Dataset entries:
_ _ _
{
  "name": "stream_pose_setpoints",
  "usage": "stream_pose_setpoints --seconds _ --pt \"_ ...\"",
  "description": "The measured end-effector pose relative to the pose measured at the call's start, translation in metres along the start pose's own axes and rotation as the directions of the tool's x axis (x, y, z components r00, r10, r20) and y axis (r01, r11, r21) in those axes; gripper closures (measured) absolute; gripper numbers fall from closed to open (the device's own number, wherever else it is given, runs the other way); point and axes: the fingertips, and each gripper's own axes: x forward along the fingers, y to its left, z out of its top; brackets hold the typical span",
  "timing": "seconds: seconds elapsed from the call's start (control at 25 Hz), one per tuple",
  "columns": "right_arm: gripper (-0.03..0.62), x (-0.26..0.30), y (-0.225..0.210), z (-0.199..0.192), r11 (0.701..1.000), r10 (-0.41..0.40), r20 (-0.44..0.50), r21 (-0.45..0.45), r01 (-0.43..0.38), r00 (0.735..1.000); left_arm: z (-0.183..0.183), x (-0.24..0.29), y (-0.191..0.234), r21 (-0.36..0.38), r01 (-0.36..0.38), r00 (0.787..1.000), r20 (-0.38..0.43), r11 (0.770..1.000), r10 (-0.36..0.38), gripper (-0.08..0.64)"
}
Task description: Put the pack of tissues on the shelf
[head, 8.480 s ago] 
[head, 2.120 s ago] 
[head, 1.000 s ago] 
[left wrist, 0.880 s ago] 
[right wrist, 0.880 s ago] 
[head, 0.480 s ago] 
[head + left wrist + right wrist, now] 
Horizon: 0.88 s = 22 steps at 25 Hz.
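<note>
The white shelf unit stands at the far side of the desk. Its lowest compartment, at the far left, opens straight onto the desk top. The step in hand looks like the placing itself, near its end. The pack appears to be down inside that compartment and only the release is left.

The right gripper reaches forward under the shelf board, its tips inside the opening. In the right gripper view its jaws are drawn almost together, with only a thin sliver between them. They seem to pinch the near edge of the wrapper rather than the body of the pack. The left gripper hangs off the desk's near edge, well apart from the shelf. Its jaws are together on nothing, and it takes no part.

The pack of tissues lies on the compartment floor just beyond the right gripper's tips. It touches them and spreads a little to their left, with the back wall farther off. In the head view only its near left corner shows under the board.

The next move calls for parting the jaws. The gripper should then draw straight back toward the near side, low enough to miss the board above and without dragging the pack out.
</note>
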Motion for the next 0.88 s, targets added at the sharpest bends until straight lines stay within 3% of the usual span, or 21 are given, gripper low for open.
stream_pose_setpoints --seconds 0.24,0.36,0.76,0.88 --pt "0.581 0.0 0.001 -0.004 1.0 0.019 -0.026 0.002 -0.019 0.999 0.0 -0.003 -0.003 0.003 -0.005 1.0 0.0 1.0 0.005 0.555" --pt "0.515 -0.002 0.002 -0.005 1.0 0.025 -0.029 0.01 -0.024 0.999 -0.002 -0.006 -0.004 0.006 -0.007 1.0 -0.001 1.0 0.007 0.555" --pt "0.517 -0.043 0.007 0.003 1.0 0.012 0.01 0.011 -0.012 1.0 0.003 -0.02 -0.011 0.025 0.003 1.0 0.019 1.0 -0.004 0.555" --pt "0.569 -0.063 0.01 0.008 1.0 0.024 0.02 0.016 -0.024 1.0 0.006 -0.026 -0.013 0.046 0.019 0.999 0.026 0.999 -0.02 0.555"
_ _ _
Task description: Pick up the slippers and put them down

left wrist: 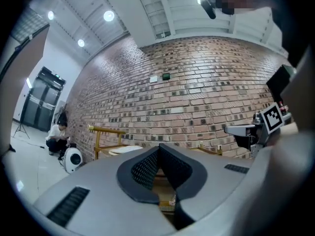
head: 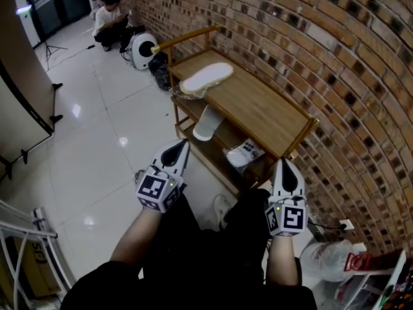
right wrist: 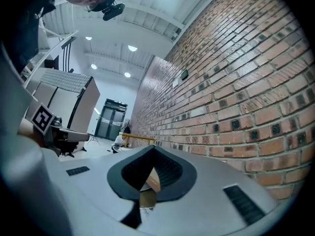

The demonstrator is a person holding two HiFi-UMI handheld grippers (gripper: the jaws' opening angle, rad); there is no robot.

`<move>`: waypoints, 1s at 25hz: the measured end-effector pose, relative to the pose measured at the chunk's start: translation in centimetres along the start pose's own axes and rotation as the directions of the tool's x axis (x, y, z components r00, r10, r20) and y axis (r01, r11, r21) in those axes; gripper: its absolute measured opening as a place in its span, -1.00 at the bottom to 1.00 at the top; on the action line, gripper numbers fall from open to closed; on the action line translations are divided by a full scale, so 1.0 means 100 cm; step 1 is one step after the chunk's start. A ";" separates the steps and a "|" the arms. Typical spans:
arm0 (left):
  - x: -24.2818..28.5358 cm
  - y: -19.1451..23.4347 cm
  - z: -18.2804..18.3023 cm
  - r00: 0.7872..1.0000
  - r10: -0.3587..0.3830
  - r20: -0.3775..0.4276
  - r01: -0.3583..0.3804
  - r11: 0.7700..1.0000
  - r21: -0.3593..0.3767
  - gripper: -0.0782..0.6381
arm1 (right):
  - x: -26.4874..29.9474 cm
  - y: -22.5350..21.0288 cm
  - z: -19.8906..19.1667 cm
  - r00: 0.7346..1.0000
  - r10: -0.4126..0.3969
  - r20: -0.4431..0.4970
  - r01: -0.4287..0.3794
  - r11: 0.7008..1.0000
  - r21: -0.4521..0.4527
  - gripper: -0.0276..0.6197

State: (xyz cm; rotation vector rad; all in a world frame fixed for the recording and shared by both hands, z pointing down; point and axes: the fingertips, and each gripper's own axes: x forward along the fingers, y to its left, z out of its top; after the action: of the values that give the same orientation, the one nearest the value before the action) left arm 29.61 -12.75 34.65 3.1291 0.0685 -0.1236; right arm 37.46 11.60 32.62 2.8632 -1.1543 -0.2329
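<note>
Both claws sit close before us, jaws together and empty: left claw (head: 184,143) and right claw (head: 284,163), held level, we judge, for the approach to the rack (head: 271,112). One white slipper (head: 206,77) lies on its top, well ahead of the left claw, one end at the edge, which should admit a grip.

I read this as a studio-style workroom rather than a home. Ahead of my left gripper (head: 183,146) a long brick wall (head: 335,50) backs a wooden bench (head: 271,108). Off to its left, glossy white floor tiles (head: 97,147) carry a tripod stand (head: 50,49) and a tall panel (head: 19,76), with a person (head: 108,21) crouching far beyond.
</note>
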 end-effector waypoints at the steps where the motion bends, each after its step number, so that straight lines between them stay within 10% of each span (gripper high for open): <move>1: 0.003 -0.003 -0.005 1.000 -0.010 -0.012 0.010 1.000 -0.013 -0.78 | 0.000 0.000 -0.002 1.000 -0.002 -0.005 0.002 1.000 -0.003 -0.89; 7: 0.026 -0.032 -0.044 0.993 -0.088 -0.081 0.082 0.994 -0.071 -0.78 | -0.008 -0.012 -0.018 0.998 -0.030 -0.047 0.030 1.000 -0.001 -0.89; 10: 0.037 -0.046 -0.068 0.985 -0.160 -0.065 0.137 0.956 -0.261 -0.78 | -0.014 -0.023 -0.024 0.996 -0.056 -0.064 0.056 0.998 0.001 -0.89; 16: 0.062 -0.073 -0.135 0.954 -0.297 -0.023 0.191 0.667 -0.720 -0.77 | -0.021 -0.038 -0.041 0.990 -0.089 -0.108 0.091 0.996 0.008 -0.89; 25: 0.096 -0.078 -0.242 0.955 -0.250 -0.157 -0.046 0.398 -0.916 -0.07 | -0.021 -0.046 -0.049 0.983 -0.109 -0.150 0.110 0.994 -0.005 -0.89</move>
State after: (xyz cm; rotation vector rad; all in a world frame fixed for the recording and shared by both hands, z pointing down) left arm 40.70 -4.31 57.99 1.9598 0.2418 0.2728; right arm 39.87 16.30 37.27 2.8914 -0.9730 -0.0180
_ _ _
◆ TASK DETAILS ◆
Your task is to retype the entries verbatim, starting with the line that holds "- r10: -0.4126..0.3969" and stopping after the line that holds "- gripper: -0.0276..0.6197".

◆ RESULT OF THIS TASK ◆
  - r10: -0.4126..0.3969
  - r20: -0.4431..0.4970
  - r01: -0.4287..0.3794
  - r11: 0.7008..1.0000
  - r21: -0.4521..0.4527
  - gripper: -0.0276..0.6197

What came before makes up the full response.